Well, after reading the AC68U got an upgrade I checked the AC66U B1 and sure enough it too got an upgrade (not surprising they are the same hardware).

So, with an abundance of caution I replaced the AX86U mesh node with the AC66U B1 until the AX86U gets an upgrade.

@Tech9, I agree about the AI stuff. Searching Google recently has resulted in AI answers that were inaccurate or just plane wrong. And the sad part is that the general public will believe those answers!

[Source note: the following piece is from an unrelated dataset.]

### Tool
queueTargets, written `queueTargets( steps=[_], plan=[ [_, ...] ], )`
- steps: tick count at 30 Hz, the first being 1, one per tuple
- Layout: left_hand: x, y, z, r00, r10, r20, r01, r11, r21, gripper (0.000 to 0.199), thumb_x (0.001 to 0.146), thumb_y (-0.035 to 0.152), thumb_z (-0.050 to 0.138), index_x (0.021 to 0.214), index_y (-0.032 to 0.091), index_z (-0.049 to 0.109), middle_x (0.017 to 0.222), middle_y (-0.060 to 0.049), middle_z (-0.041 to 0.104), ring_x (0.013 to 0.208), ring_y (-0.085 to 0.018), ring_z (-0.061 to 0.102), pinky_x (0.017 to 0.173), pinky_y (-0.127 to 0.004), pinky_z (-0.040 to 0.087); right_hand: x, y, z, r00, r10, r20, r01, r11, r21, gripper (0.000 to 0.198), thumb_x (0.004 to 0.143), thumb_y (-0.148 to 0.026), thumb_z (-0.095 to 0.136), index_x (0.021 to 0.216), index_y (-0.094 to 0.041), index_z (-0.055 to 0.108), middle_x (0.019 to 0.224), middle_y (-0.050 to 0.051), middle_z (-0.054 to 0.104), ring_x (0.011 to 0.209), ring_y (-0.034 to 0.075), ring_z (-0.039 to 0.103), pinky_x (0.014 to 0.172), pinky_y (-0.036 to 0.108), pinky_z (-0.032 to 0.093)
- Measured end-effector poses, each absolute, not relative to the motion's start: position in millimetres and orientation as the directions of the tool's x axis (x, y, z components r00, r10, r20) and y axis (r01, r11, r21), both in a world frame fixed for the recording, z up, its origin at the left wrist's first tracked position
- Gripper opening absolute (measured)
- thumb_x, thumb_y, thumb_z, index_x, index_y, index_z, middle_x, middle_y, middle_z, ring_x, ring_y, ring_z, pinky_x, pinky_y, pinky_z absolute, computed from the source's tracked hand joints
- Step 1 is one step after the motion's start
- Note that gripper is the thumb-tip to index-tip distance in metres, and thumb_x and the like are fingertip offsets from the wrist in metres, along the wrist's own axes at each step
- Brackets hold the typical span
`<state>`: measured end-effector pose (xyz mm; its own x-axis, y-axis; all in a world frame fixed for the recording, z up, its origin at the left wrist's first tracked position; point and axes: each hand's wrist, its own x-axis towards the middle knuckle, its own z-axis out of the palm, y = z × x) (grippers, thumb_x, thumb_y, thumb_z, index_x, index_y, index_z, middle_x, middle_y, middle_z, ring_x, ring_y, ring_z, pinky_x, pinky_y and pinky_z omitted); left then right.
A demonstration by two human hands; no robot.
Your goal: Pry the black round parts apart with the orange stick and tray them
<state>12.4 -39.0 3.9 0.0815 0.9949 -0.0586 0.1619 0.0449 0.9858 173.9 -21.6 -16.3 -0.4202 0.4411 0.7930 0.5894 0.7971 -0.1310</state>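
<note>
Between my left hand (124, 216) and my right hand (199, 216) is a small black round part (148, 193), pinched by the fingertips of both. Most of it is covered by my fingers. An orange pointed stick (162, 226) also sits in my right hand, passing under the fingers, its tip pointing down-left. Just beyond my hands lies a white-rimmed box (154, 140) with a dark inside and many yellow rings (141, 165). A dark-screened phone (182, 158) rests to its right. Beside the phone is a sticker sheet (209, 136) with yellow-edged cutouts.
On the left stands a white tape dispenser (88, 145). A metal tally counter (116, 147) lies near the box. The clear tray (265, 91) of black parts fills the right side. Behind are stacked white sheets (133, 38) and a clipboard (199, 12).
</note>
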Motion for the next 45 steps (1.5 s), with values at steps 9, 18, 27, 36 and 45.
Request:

In terms of Google's AI Answers I never took it as the final answer, or official answer. I used it to look for an official source of info that could be backed up. I have seen AI answers that do have correct info as I am familiar with the info given so in those cases I can back up with facts that those answers were correct. The RT-AX86U solution though is a bit harder because there is no proven facts of it receiving a firmware upgrade. It's all just speculation right now and someone's best guess on other information that could potentially lead to people being right and an update to patch the issues is still coming. So as I have said before, I did what I felt best for my situation and didn't rely on other people to cover my back in a solution.

 

[bitsbytes]

any reason the AX86U update is taking longer than other models to come out? even my unpopular AX58U, which i use as a nod, got the update almost a week ago !

 

[Tech9]

I don’t see RT-AX86U and RT-AX88U on Asus EoL list so whatever Google AI is saying is irrelevant. This information has to come from Asus.

 

[iFrogMac]

I don’t see RT-AX86U and RT-AX88U on Asus EoL list so whenever Google AI is saying is irrelevant. This information has to come from Asus.

That was my whole point, Google said one thing, people on this forum said something else, Asus hasn't said anything officially yet. So, with the exception of @RMerlin , or maybe @thiggins , info on this forum is just as useless and unconfirmed as it is from Google, unless whoever presents the info can back it coming from Asus directly (in this case.). If this forum has confirmed anything to me at this point, it's there is malware and it needs to be patched, which also confirmed my concerns of continuing to use the RT-AX86U as a daily router due to lack frequent firmware updates. So, until Asus steps up and and provides an official firmware update. I'll just consider anyone talking about one coming wishful thinking, as all the other evidence I have shows it's out of support, at least on the surface. However, I'm willing to let Asus come through and provide the update to show this particular model and the users of it, are still of concern to them. They could also use this opportunity to force people to buy a new router, to have the problem fixed. just have to wait and see what happens.

 

[alan6854321]

OK @Tech9, dial back the snark.

Sorry, but I'm with @Tech9 here.

My heart sinks when a question is asked on a forum such as this and someone replies with a cut&paste from ChatGPT or similar.

I think it should be actively banned.

 

[iFrogMac]

Y'all gotta start voting with your wallet

Count me in, as I already did

 

[Jbennett360]

Count me in, as I already did

What did you go with?

 

[iFrogMac]

What did you go with?

The Asus RT-BE92U. Almost the same form factor as the RT-AX86U but has one 10 G LAN/WAN and 4 2.5G ports with one also being a WAN option and it has 6GHz.

 

[Tech9]

ASUS EOL list for routers has the AX-86U as EOL.

Where exactly you see RT-AX86U on this list?